*WORK INSTRUCTIONS*:
Copy the complete listing word for word, but do not carry over any images.
☆ ☆ ☆ ☆
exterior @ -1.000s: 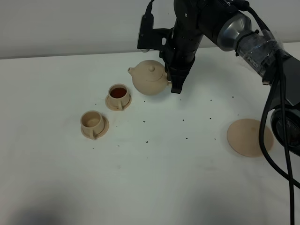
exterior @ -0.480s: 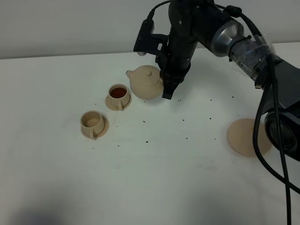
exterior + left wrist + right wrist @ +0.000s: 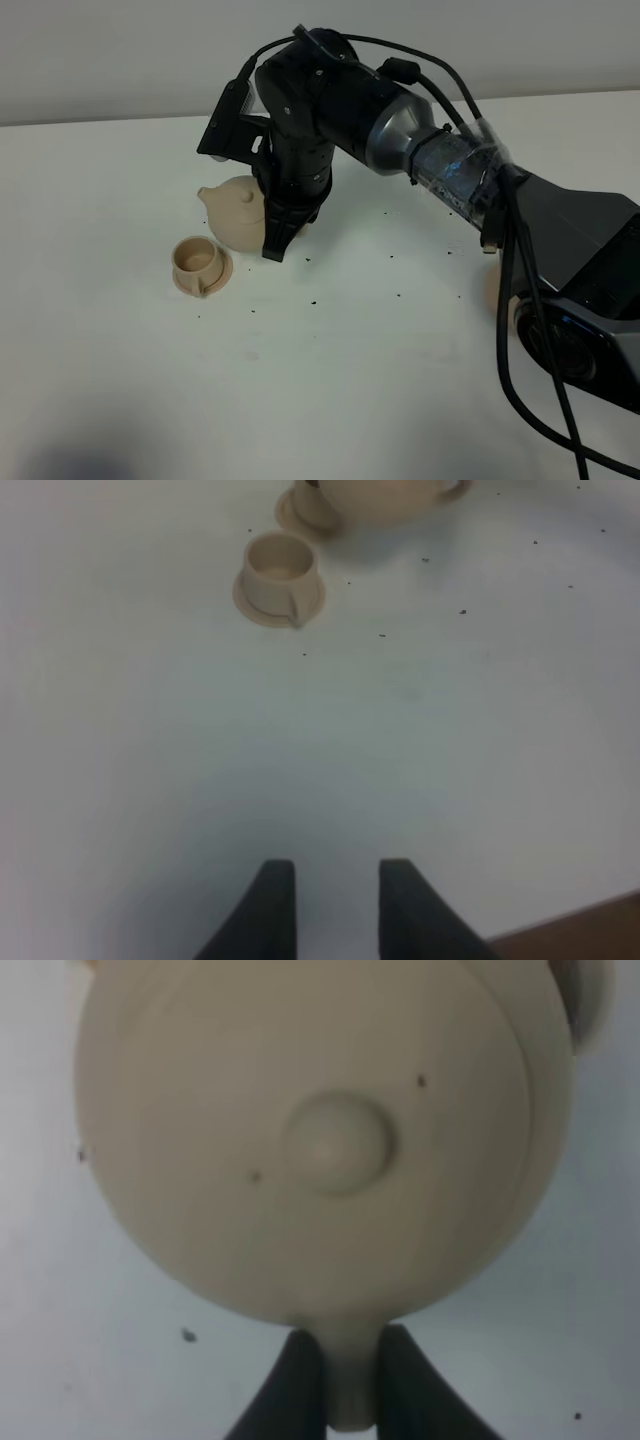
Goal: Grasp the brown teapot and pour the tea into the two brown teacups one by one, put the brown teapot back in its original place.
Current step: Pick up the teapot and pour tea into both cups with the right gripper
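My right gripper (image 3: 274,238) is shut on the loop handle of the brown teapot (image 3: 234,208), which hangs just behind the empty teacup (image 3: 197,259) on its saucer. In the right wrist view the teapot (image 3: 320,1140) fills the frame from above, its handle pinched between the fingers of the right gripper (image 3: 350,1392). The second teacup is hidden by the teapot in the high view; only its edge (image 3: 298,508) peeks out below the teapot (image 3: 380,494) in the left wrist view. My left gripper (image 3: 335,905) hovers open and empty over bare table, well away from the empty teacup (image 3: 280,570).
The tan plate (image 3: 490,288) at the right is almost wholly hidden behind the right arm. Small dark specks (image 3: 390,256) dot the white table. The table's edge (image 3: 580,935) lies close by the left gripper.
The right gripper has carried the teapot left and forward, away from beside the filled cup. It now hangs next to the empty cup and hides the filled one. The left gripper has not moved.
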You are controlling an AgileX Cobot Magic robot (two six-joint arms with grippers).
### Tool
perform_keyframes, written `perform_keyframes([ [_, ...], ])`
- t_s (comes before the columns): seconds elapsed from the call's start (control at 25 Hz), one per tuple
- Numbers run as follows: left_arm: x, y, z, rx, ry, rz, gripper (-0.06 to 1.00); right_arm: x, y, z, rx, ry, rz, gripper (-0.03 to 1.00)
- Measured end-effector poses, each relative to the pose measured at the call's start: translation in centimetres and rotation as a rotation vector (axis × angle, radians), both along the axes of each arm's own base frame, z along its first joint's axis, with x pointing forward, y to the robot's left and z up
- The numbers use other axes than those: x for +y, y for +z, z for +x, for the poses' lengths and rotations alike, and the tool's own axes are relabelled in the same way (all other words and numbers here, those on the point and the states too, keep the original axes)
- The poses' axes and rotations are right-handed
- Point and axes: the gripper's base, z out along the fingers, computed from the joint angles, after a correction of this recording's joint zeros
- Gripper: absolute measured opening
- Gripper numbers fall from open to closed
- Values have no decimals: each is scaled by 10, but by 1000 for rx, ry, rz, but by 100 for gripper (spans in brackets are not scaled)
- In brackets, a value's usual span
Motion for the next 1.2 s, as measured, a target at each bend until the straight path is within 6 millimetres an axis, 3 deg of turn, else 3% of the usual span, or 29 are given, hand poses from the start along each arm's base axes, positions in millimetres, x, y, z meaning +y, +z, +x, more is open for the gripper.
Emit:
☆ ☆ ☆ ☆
*WRITTEN RESPONSE*:
exterior @ -1.000s: 
exterior @ -0.480s: 
exterior + left wrist + right wrist @ +0.000s: 
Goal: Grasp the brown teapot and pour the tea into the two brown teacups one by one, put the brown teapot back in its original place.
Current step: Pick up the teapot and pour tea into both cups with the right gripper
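My right gripper (image 3: 274,238) is shut on the loop handle of the brown teapot (image 3: 234,208), which hangs just behind the empty teacup (image 3: 197,259) on its saucer. In the right wrist view the teapot (image 3: 320,1140) fills the frame from above, its handle pinched between the fingers of the right gripper (image 3: 350,1392). The second teacup is hidden by the teapot in the high view; only its edge (image 3: 298,508) peeks out below the teapot (image 3: 380,494) in the left wrist view. My left gripper (image 3: 335,905) hovers open and empty over bare table, well away from the empty teacup (image 3: 280,570).
The tan plate (image 3: 490,288) at the right is almost wholly hidden behind the right arm. Small dark specks (image 3: 390,256) dot the white table. The table's edge (image 3: 580,935) lies close by the left gripper.
The right gripper has carried the teapot left and forward, away from beside the filled cup. It now hangs next to the empty cup and hides the filled one. The left gripper has not moved.
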You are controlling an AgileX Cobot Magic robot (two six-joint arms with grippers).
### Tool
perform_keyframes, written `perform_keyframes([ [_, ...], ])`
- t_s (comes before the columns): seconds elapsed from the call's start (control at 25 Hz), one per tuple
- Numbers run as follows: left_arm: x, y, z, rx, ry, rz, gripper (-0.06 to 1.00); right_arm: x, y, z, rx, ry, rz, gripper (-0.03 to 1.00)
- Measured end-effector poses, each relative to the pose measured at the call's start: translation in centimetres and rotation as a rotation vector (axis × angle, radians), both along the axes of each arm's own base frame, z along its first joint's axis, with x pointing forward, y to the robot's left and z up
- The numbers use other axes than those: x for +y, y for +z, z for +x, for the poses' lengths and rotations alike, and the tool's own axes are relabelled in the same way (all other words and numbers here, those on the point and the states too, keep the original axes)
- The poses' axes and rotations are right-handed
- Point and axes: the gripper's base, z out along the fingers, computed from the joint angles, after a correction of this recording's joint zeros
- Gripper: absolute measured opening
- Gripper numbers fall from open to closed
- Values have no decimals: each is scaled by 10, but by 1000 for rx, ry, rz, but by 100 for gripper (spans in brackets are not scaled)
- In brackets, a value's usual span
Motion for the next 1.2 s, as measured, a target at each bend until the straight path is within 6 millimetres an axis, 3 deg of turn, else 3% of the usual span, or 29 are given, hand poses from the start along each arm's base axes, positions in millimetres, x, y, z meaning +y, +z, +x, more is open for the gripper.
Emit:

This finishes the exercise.